The US tried the nuclear ruse with Saddam and the nuclear fuel-rod truck that could have been anything. No one knows if Iran is developing nuclear weapons, or if they would represent a credible threat.

The US has no interest in the Iranian people. They don't want democracy (even if the recent demonstrations showed that democracy is Iran is now a real issue, and even a possibility). What the US want is a quiet and compliant buffer between China and the Middle East.

Once again, it's pure geopolitics, not any attempt to create democracy or "stability".

Stability means US hegemony, and nothing else.

Title: Re: The Dancing Boys of Afghanistan
Post by mozzaok on Apr 29th, 2010 at 12:50pm

Quote:
The Khmer Rouge were also evil scum (created by the US carpet-bombing of Cambodia), but the US did nothing about them.

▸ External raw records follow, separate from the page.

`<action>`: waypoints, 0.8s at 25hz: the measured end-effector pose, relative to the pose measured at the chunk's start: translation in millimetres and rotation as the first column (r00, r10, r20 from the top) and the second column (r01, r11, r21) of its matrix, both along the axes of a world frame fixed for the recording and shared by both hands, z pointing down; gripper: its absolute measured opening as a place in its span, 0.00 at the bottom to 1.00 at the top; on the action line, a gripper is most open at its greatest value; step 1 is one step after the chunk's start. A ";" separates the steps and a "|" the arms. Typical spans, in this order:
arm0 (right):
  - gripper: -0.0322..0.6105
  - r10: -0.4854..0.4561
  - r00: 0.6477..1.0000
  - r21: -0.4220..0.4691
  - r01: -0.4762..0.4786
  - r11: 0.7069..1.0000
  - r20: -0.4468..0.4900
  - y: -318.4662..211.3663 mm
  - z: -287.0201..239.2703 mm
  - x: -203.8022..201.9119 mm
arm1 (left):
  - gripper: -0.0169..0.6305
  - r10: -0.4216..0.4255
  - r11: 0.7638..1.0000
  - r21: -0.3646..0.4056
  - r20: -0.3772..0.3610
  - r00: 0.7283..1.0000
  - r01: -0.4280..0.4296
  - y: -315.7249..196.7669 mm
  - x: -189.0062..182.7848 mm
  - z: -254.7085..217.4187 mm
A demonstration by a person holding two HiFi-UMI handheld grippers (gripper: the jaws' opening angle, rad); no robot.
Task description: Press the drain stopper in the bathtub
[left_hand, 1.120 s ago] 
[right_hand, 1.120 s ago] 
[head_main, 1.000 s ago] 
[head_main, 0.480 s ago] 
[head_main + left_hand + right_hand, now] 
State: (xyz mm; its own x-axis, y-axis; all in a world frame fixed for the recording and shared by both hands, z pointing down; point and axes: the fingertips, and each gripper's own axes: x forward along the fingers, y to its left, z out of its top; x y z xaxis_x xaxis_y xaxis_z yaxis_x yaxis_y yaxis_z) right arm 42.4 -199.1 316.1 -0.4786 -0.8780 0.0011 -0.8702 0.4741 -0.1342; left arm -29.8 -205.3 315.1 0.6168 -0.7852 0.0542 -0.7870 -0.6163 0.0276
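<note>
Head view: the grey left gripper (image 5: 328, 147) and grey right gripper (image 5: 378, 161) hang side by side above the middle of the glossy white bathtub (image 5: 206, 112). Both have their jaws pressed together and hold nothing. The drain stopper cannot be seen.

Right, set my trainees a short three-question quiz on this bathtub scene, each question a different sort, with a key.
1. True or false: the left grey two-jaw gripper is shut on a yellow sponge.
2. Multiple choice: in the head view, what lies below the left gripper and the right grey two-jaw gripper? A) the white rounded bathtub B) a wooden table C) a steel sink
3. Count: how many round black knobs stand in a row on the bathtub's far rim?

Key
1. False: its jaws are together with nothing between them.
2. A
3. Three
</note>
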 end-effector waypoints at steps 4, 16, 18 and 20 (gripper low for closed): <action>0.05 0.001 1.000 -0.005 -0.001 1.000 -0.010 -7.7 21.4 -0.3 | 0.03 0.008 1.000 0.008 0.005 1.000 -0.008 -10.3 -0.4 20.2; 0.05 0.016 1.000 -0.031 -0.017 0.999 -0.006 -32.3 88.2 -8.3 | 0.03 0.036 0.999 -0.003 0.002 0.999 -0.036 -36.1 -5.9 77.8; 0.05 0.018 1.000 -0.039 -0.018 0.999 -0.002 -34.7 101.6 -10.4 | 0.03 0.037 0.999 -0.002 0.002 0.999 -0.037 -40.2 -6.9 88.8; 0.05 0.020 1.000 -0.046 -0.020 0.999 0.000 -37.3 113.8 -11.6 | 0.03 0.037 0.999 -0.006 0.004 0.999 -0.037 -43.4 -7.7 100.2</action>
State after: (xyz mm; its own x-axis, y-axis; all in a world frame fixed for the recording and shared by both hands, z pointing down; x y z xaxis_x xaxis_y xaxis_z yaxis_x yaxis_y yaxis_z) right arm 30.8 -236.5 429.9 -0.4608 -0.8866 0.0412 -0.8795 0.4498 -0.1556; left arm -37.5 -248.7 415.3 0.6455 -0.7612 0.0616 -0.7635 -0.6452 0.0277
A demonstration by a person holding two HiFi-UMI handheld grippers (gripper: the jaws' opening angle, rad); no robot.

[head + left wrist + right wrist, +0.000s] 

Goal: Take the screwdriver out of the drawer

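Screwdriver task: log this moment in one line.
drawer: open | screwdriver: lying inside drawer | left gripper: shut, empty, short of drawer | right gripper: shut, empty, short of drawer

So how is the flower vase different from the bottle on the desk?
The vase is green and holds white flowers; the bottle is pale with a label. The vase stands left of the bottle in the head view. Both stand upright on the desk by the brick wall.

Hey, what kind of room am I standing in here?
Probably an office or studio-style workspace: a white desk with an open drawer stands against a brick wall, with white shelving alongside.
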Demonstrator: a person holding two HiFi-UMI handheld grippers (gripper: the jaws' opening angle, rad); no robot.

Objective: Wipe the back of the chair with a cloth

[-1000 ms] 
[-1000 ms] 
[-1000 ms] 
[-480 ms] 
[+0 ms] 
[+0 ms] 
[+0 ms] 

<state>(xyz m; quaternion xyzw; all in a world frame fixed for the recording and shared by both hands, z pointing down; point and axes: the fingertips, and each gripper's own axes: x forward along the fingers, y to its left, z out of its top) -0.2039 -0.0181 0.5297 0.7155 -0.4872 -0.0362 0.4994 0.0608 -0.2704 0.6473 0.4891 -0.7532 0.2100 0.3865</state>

It was left up to Vietnam to rid the world of Pol Pot


I could not agree more karnal, and like that example you gave, many of the US's worst crimes, have been to ignore wholesale slaughter by dictators, on a selective basis, because if you set yourself up as world police you should try and appear even handed about it.

In their defence, I can also see how after receiving so much heat from their debacle in Vietnam, they did not want to go anywhere near that region again.
I think that may have been their rationale, but I agree they should have intervened there, as they should have in Rwanda, or even earlier in Uganda, or any of the numerous other african nations that went on genocidal rampages.

That fact, that they seem to pick and choose where to intervene based on what economic or political gain is in it for them, rather than any humanitarian concerns, is a pretty damning and valid criticism, which they need to address.

Title: Re: The Dancing Boys of Afghanistan
Post by Soren on Apr 29th, 2010 at 5:13pm

mozzaok wrote on Apr 29th, 2010 at 12:50pm:
[quote]

That fact, that they seem to pick and choose where to intervene based on what economic or political gain is in it for them, rather than any humanitarian concerns, is a pretty damning and valid criticism, which they need to address.



Who does anything different? The US does have national interests and they are above the interests of thugocracies. Fancy that.

Except, of course, the US is the first to offer humnitarian aid when a disaster strikes anywhere - Iranian or Burmese earthquake, floods, landslides trunamis - and if permnitted, its always the US navy that there with the goods.


Title: Re: The Dancing Boys of Afghanistan
Post by Karnal on Apr 30th, 2010 at 10:19am

Soren wrote on Apr 29th, 2010 at 5:13pm:

mozzaok wrote on Apr 29th, 2010 at 12:50pm:
[quote]

That fact, that they seem to pick and choose where to intervene based on what economic or political gain is in it for them, rather than any humanitarian concerns, is a pretty damning and valid criticism, which they need to address.



Who does anything different? The US does have national interests and they are above the interests of thugocracies. Fancy that.

Except, of course, the US is the first to offer humnitarian aid when a disaster strikes anywhere - Iranian or Burmese earthquake, floods, landslides trunamis - and if permnitted, its always the US navy that there with the goods.


Sorry, old boy, the NGOs are usually the first to offer aid, and the US sometimes follows their lead.

Of course, the US has a long tradition of corporate benevolence: Ted Turner paid their UN fees when the US refused to do so.